ONTARIO CIVILIAN POLICE COMMISSION
FILE: 2015 ONCPC 11
CASE NAME: Amherstburg Police Service and Timms-Fryer
IN THE MATTER OF THE POLICE SERVICES ACT, R.S.O. 1990, C.P.15, as amended
BETWEEN:
Amherstburg Police Service RESPONDENT (Moving Party)
-and-
Justin Brodie Timms-Fryer APPELLANT (Responding Party)
-and-
Constable Andrew Challans RESPONDENT (Responding Party)
-and-
The Independent Police Review Director INTERVENER
RULING ON MOTION
Panel: Jacqueline Castel, Member Seppo Paivalainen, Member
Hearing: By written submissions
Written Submissions
Mr. David Cowling, Counsel for the Moving Party, the Amherstburg Police Service
Mr. Fred W. Tranquilli, Counsel for the Responding Party, Justin Brodie Timms-Fryer
Mr. Andrew J. Bradie, Counsel for the Responding Party, Constable Andrew Challans
Ms Jean C.H. Iu, Counsel for the Intervener
Introduction
- The Amherstburg Police Service (the “Service”) is seeking:
a) an order striking the portions of the Notice of Appeal (“NOA”) filed by Justin Brodie Timms-Fryer (“Mr. Timms-Fryer”)and the paragraphs of both Mr. Timms-Fryer’s and the Independent Police Review Director’s (the “Director”) factums which allege that the Hearing Officer (i) failed to offer Mr. Timms-Fryer as the public complainant an opportunity to examine witnesses and make submissions and (ii) failed to ensure that Mr. Timms-Fryer was aware of his right to retain counsel and to examine each witness; and
b) an order striking the paragraphs of Mr. Timms-Fryer’s factum which allege that the Prosecutor for the Service was incompetent.
The orders are being sought on the ground that neither Mr. Timms-Fryer nor the Director have established a prima facie case with respect to the alleged breaches of natural justice and procedural fairness.
Constable Andrew Challans (“Const. Challans”) adopts the Factum of the Service.
Mr. Timms-Fryer and the Director contest the motion on the ground that the Commission does not have jurisdiction to strike the impugned paragraphs of the NOA and factums. The Director takes no position on the paragraphs of Mr. Timms-Fryer’s factum which allege prosecutorial incompetence.
In the event that the Commission rules that it does have jurisdiction, Mr. Timms-Fryer and the Director take the position that the test is not whether a prima facie case has been established. They urge the Commission to exercise its discretion not to strike the impugned portions of the NOA and factums and to dismiss the motion.
The issues before the Panel on this motion are:
i) Does the Commission have jurisdiction to strike portions of the NOA and factums of Mr. Timms-Fryer and the Director?
ii) If the first question is answered in the affirmative, what is the test for striking portions of the NOA and factums, and has the test been met?
Decision
- The motion is dismissed.
Background
On December 21, 2010, Mr. Timms-Fryer was a passenger travelling in a vehicle on a municipal road in Amherstburg, Ontario. Const. Challans stopped the vehicle.

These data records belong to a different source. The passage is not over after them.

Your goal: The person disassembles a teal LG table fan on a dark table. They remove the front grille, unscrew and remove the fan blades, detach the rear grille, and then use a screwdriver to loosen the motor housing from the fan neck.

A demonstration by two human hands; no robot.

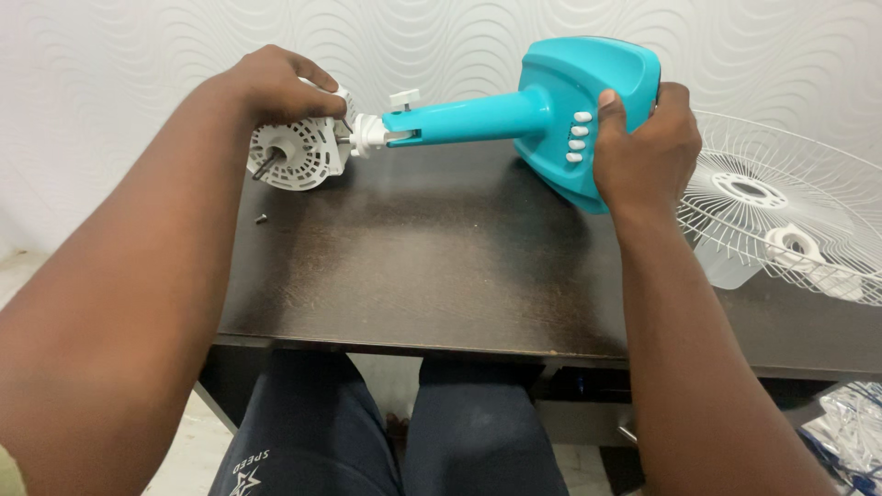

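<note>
Left hand (pixel 276 87) wraps over the top of the white fan motor housing (pixel 299 152), fingers curled down on it. Housing sits at the far left of the dark table (pixel 413 266), shaft end facing the camera. Right hand (pixel 643 152) clamps the teal fan base (pixel 588 110), thumb beside the white buttons (pixel 580 138). Base is tipped on its side, teal stem (pixel 459 121) pointing left into the housing's white neck joint (pixel 369 133). Small screw (pixel 261 219) lies on the table just below the housing. White wire fan grille (pixel 790 202) lies flat at the right.
</note>
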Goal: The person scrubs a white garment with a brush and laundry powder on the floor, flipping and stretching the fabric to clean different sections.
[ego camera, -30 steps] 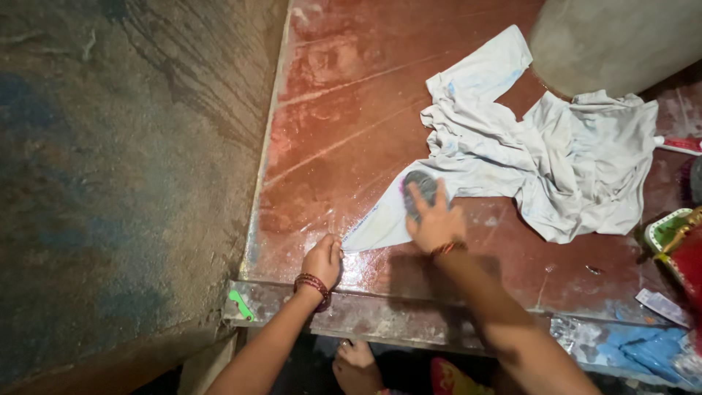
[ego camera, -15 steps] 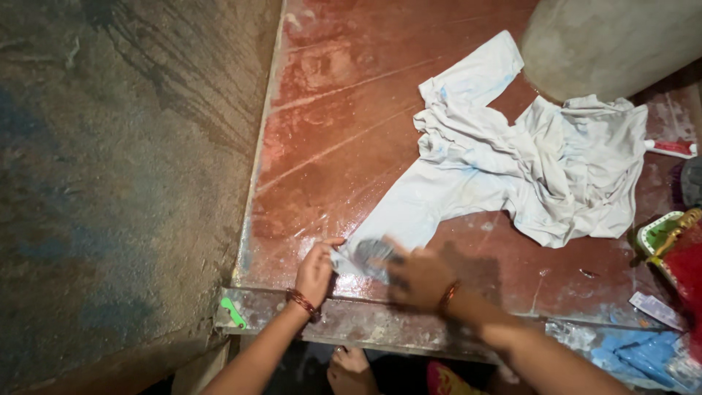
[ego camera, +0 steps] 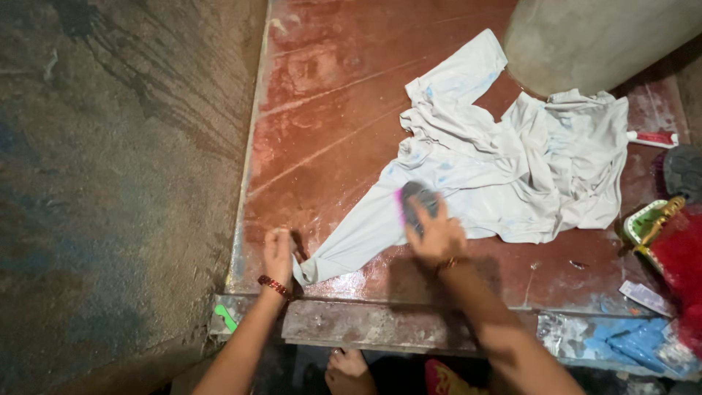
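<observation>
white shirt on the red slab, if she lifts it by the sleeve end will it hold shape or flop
Probably flop: the white shirt lies crumpled in soft folds. It looks wet, clinging flat to the glossy slab, so likely heavy and dragging. The left hand pins the sleeve end while the right hand presses a brush.

Our right hand covers most of the brush, so we see only its grey top and pink edge. Our left hand is blurred, its grip on the sleeve end unclear. The grey drum and red cloth are cut off by the picture's edges.
</observation>
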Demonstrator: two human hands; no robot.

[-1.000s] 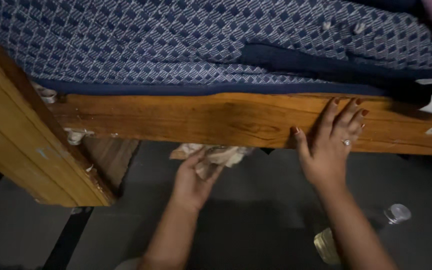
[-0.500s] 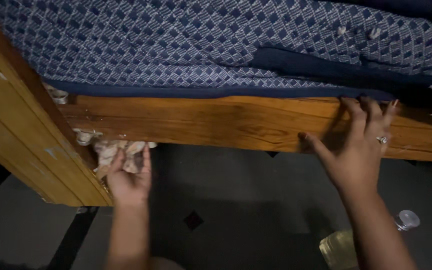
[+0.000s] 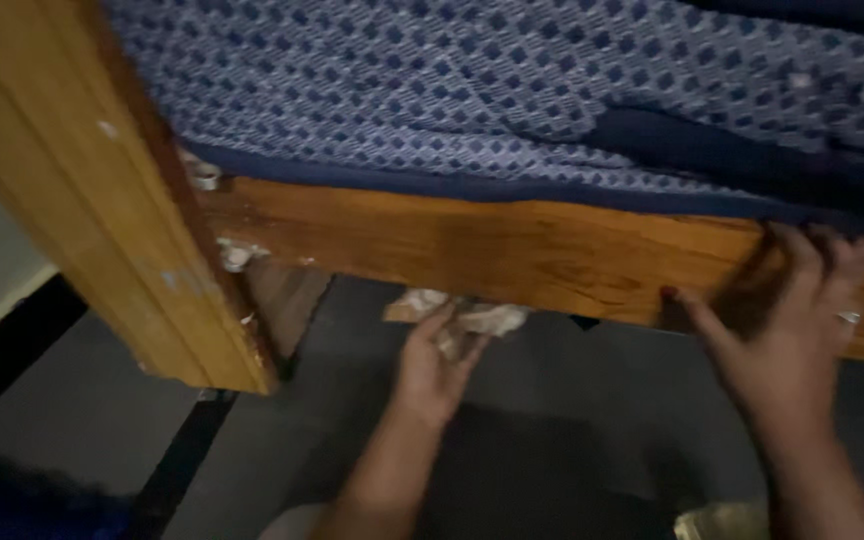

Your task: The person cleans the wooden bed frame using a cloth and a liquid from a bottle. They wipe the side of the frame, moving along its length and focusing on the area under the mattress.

As a result of the events that transpired during this roadside stop, Mr. Timms-Fryer was charged with assaulting a police officer and resisting arrest. He was acquitted of these charges.
Mr. Timms-Fryer filed a complaint with the Director in relation to the December 21, 2010 incident. Const. Challans was subsequently charged with four counts of misconduct under the Police Services Act R.S.O. 1990, c.P.15, as amended (the “Act”).
A disciplinary hearing was conducted into the allegations of misconduct on several dates in 2012 and 2013 before Deputy Chief Terrence Kelly (ret.) (the “Hearing Officer”). Mr. Timms-Fryer was present throughout the disciplinary hearing but was not represented by counsel.
The Hearing Officer found Const. Challans not guilty of each of the four counts of misconduct.
Mr. Timms-Fryer filed a NOA from the Hearing Officer’s decision.
Reasons
Does the Commission have the authority under the [Act](https://www.canlii.org/en/on/laws/stat/rso-1990-c-p15/latest/rso-1990-c-p15.html) to strike portions of a NOA and Factums?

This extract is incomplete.